Page 1 of 1

Disable notifications for service check timeout

Posted: Wed Feb 14, 2018 4:45 am
by melmoth
Hi,
we are monitoring an environment with very frequent, totally random and perfectly legit downtimes. Due to these pecularities it is difficult to use a schedeuled downtime approach. Moreover we don't need an aggressive notifications in place because most of the services are low impact, so a lazy notification is ok. Just one email per day would be sufficient for the vast majority of services.
I'm seeking for suggestion to reduce the number of notifications in case of false positive/service check timeout situations: is there any way I can only be reported if a service is really in a fault state (i.e. its value is outside of the boundaries imposed with -c and -w) instead of when it isjust timing out for whatever reason?

Re: Disable notifications for service check timeout

Posted: Wed Feb 14, 2018 5:23 am
by delboy1966
We have the same sort of thing with some services we monitor.

So what we do is set in nagios.cfg

service_check_timeout_state=u

So any timeouts go to an Unknown state and we don't notify on Unknown states.
That way we only get valid notifications when the check hasn't timed out and the thresholds have been broken.

This is a global setting so would affect all services in the same way, but we are ok with this.

Hope this helps.

Re: Disable notifications for service check timeout

Posted: Wed Feb 14, 2018 5:40 pm
by cdienger
Thanks for the input @delboy1966!

Another options is to increase the notification_interval to reduce the number of notifications sent out. Increasing the retry_internval and max_check_attempts too could weed out some of the false positives.

Re: Disable notifications for service check timeout

Posted: Thu Feb 15, 2018 5:05 am
by melmoth
Thank you!
That was exactly what I was searching, funnily enough I had this option correctly configured on another instance of Nagios, and totally missed it on this one :)

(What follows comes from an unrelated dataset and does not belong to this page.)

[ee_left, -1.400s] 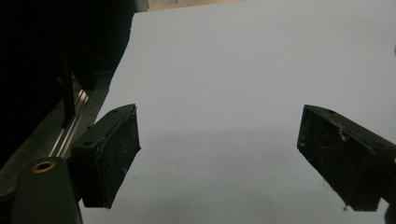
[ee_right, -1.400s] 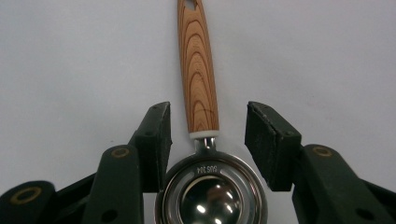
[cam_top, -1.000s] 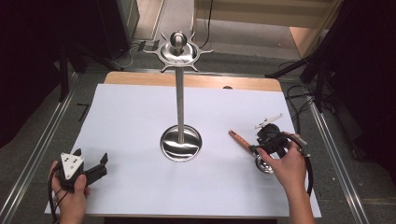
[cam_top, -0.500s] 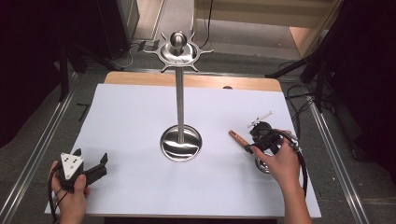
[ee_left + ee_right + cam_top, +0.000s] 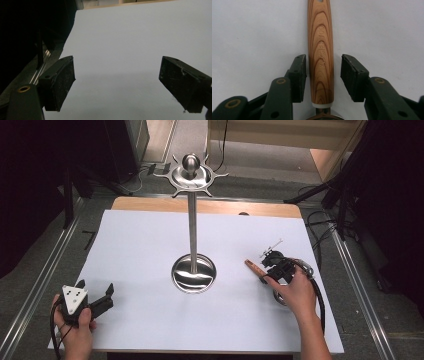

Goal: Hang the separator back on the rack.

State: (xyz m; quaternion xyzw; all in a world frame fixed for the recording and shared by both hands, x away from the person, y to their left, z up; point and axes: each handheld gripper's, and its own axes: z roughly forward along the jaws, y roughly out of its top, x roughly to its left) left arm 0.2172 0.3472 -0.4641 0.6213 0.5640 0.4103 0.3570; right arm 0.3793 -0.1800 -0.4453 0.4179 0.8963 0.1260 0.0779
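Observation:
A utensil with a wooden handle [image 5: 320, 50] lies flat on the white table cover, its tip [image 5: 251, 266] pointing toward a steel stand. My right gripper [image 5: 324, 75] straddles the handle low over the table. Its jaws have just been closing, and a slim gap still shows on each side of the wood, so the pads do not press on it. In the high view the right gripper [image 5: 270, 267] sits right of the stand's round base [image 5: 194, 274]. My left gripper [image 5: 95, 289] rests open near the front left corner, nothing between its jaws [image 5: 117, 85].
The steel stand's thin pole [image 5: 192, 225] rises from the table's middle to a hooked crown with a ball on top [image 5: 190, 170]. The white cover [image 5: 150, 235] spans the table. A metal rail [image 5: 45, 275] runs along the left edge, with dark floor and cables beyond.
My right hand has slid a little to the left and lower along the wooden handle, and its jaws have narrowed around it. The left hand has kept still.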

Do you happen to have any other useful tips to share on dealing with such a peculiar environment? I mean, with random devices downtimes etc?

Re: Disable notifications for service check timeout

Posted: Thu Feb 15, 2018 5:14 pm
by npolovenko
@melmoth, All situations are different. In your case seems like increasing the number of max_check_attempts, and increasing the check_interval is the best way to go. Also, limiting notification states might help reduce the number of alerts. Also, depending on what service you're using you could add a timeout value to the command, therefore, overriding and increasing the default option. You could also change the service_timeout and host_timeout values globally in /usr/local/nagios/etc/nagios.cfg file.